▶ Activity:
Give all of the data below again exactly, and drop the images.

━━━━━ Dataset extract

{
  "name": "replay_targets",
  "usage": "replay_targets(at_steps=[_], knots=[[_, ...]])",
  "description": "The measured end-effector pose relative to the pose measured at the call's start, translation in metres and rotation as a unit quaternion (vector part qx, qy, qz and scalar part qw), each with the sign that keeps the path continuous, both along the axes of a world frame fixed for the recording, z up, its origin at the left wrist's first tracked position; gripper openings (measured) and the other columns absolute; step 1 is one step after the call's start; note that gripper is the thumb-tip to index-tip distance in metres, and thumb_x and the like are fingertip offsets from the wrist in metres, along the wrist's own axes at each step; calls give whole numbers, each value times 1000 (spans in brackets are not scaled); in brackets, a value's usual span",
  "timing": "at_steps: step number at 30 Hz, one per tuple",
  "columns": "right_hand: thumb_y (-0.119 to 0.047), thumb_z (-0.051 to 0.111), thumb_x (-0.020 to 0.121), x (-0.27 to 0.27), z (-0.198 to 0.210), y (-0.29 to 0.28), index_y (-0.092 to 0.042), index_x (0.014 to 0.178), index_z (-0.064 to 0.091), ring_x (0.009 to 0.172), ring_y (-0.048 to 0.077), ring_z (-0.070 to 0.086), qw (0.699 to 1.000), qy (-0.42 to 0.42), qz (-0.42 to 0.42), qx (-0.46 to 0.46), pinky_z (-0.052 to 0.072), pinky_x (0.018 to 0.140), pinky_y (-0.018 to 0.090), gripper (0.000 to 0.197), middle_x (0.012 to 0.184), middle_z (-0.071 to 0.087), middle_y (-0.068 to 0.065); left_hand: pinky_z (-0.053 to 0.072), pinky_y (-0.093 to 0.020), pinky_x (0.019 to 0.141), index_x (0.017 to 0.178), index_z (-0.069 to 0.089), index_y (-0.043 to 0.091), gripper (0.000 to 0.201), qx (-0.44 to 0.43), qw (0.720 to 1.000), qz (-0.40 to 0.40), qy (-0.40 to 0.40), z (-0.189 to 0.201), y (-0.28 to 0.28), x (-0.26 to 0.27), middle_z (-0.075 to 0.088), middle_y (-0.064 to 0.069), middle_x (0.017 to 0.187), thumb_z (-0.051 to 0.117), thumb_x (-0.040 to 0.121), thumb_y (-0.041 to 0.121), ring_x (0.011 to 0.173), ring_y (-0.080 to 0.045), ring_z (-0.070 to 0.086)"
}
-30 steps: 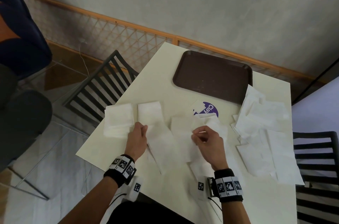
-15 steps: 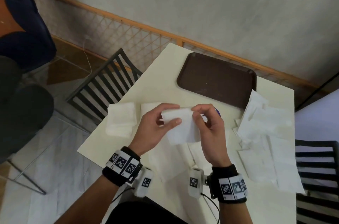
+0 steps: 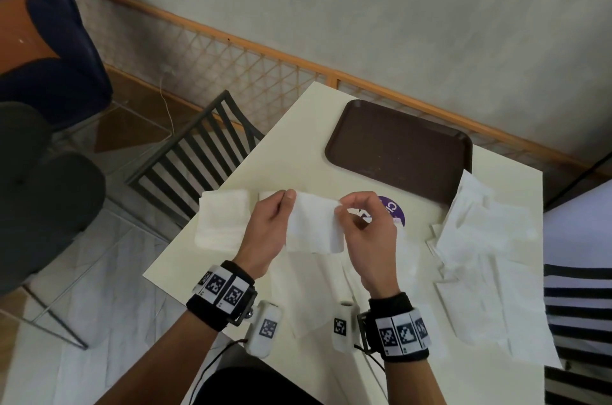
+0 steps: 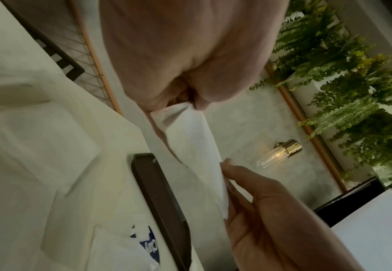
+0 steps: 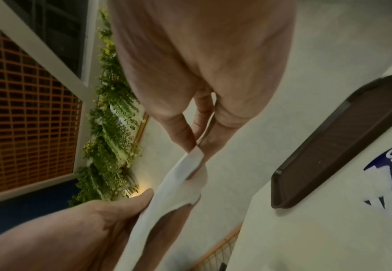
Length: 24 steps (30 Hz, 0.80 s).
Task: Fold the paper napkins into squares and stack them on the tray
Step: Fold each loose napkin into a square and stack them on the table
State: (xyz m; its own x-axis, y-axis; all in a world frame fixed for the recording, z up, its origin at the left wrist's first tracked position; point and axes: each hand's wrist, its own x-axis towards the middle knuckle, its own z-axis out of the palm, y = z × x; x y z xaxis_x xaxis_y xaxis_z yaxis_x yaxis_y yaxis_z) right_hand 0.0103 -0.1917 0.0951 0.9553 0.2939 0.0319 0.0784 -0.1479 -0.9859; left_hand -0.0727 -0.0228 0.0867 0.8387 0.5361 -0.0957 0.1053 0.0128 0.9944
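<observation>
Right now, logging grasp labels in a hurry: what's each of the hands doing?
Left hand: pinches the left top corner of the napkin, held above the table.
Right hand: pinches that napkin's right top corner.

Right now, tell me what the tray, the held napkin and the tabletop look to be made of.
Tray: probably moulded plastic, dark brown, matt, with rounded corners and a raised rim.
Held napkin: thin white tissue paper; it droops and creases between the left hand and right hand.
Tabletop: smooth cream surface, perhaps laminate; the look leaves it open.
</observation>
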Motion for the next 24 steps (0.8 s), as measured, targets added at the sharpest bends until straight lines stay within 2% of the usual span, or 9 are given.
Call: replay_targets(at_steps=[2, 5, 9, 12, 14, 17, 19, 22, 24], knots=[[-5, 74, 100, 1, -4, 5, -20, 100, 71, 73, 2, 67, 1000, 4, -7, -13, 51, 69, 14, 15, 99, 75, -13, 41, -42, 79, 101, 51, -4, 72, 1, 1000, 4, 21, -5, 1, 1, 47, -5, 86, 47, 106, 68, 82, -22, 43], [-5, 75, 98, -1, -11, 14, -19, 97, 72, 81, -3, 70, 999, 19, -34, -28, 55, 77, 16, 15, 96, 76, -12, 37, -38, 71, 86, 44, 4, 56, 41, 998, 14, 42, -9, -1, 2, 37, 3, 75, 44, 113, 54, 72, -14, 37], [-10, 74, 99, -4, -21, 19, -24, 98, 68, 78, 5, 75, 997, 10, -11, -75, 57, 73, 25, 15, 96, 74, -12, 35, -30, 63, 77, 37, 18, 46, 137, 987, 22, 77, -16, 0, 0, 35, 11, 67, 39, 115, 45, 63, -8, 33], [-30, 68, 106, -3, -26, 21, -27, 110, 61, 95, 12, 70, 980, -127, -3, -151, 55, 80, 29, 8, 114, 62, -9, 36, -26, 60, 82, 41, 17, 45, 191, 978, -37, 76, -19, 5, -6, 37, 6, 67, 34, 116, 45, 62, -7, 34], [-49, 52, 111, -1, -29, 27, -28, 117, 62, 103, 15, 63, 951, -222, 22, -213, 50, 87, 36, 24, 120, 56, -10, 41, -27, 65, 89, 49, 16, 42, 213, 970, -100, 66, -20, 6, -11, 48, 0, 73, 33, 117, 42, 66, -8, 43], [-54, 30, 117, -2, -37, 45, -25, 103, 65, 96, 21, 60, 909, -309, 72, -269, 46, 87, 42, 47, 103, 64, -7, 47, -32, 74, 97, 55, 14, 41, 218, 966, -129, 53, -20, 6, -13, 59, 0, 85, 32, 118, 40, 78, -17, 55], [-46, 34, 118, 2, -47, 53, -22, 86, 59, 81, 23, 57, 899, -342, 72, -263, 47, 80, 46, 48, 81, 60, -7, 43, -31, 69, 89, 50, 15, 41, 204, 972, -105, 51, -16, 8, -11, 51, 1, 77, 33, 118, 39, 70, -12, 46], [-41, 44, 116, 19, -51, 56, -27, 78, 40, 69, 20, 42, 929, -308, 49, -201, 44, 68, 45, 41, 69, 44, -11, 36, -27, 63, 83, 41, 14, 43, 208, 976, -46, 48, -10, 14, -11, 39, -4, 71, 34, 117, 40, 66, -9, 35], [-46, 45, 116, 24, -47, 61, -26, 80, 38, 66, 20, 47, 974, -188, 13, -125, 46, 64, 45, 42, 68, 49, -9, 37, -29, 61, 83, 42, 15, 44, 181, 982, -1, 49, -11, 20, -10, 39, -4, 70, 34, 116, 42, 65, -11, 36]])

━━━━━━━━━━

▶ Written solution:
{
  "name": "replay_targets",
  "usage": "replay_targets(at_steps=[_], knots=[[_, ...]])",
  "description": "The measured end-effector pose relative to the pose measured at the call's start, translation in metres and rotation as a unit quaternion (vector part qx, qy, qz and scalar part qw), each with the sign that keeps the path continuous, both along the axes of a world frame fixed for the recording, z up, its origin at the left wrist's first tracked position; gripper openings (measured) and the other columns absolute; step 1 is one step after the call's start; note that gripper is the thumb-tip to index-tip distance in metres, and thumb_x and the like are fingertip offsets from the wrist in metres, along the wrist's own axes at each step; calls give whole numbers, each value times 1000 (spans in brackets are not scaled); in brackets, a value's usual span",
  "timing": "at_steps: step number at 30 Hz, one per tuple",
  "columns": "right_hand: thumb_y (-0.119 to 0.047), thumb_z (-0.051 to 0.111), thumb_x (-0.020 to 0.121), x (-0.27 to 0.27), z (-0.198 to 0.210), y (-0.29 to 0.28), index_y (-0.092 to 0.042), index_x (0.014 to 0.178), index_z (-0.064 to 0.091), ring_x (0.009 to 0.172), ring_y (-0.048 to 0.077), ring_z (-0.070 to 0.086), qw (0.699 to 1.000), qy (-0.42 to 0.42), qz (-0.42 to 0.42), qx (-0.46 to 0.46), pinky_z (-0.052 to 0.072), pinky_x (0.018 to 0.140), pinky_y (-0.018 to 0.090), gripper (0.000 to 0.197), middle_x (0.012 to 0.184), middle_z (-0.071 to 0.087), middle_y (-0.068 to 0.065); left_hand: pinky_z (-0.053 to 0.072), pinky_y (-0.093 to 0.020), pinky_x (0.019 to 0.141), index_x (0.017 to 0.178), index_z (-0.069 to 0.089), index_y (-0.043 to 0.091), gripper (0.000 to 0.201), qx (-0.44 to 0.43), qw (0.720 to 1.000), qz (-0.40 to 0.40), qy (-0.40 to 0.40), z (-0.189 to 0.201), y (-0.28 to 0.28), x (-0.26 to 0.27), middle_z (-0.075 to 0.088), middle_y (-0.064 to 0.069), middle_x (0.017 to 0.187), thumb_z (-0.051 to 0.117), thumb_x (-0.040 to 0.121), thumb_y (-0.041 to 0.121), ring_x (0.011 to 0.173), ring_y (-0.080 to 0.045), ring_z (-0.070 to 0.086)"
}
-30 steps: 
-15 steps: 
+0 steps: 
+0 steps: 
+0 steps: 
Length: 24 steps (30 Hz, 0.80 s).
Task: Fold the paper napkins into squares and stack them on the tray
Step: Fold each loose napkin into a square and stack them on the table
State: (xyz m; its own x-axis, y-axis; all in a world frame fixed for the recording, z up, its origin at the left wrist's first tracked position; point and axes: each hand's wrist, its own x-axis towards the middle knuckle, its own z-axis out of the palm, y = z × x; x y z xaxis_x xaxis_y xaxis_z yaxis_x yaxis_y yaxis_z) right_hand 0.0103 -0.1917 0.0951 0.9553 0.2939 0.0319 0.0784 -0.1479 -0.9859; left_hand -0.0727 -0.0228 0.0867 0.8387 0.5361 -0.0957 0.1053 0.0128 0.9944
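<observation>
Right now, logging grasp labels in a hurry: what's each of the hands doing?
Left hand: pinches the left top corner of the napkin, held above the table.
Right hand: pinches that napkin's right top corner.

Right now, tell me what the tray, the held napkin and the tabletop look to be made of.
Tray: probably moulded plastic, dark brown, matt, with rounded corners and a raised rim.
Held napkin: thin white tissue paper; it droops and creases between the left hand and right hand.
Tabletop: smooth cream surface, perhaps laminate; the look leaves it open.
</observation>
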Motion for the next 24 steps (0.8 s), as measured, targets added at the sharpest bends until straight lines stay within 2% of the usual span, or 9 are given.
Call: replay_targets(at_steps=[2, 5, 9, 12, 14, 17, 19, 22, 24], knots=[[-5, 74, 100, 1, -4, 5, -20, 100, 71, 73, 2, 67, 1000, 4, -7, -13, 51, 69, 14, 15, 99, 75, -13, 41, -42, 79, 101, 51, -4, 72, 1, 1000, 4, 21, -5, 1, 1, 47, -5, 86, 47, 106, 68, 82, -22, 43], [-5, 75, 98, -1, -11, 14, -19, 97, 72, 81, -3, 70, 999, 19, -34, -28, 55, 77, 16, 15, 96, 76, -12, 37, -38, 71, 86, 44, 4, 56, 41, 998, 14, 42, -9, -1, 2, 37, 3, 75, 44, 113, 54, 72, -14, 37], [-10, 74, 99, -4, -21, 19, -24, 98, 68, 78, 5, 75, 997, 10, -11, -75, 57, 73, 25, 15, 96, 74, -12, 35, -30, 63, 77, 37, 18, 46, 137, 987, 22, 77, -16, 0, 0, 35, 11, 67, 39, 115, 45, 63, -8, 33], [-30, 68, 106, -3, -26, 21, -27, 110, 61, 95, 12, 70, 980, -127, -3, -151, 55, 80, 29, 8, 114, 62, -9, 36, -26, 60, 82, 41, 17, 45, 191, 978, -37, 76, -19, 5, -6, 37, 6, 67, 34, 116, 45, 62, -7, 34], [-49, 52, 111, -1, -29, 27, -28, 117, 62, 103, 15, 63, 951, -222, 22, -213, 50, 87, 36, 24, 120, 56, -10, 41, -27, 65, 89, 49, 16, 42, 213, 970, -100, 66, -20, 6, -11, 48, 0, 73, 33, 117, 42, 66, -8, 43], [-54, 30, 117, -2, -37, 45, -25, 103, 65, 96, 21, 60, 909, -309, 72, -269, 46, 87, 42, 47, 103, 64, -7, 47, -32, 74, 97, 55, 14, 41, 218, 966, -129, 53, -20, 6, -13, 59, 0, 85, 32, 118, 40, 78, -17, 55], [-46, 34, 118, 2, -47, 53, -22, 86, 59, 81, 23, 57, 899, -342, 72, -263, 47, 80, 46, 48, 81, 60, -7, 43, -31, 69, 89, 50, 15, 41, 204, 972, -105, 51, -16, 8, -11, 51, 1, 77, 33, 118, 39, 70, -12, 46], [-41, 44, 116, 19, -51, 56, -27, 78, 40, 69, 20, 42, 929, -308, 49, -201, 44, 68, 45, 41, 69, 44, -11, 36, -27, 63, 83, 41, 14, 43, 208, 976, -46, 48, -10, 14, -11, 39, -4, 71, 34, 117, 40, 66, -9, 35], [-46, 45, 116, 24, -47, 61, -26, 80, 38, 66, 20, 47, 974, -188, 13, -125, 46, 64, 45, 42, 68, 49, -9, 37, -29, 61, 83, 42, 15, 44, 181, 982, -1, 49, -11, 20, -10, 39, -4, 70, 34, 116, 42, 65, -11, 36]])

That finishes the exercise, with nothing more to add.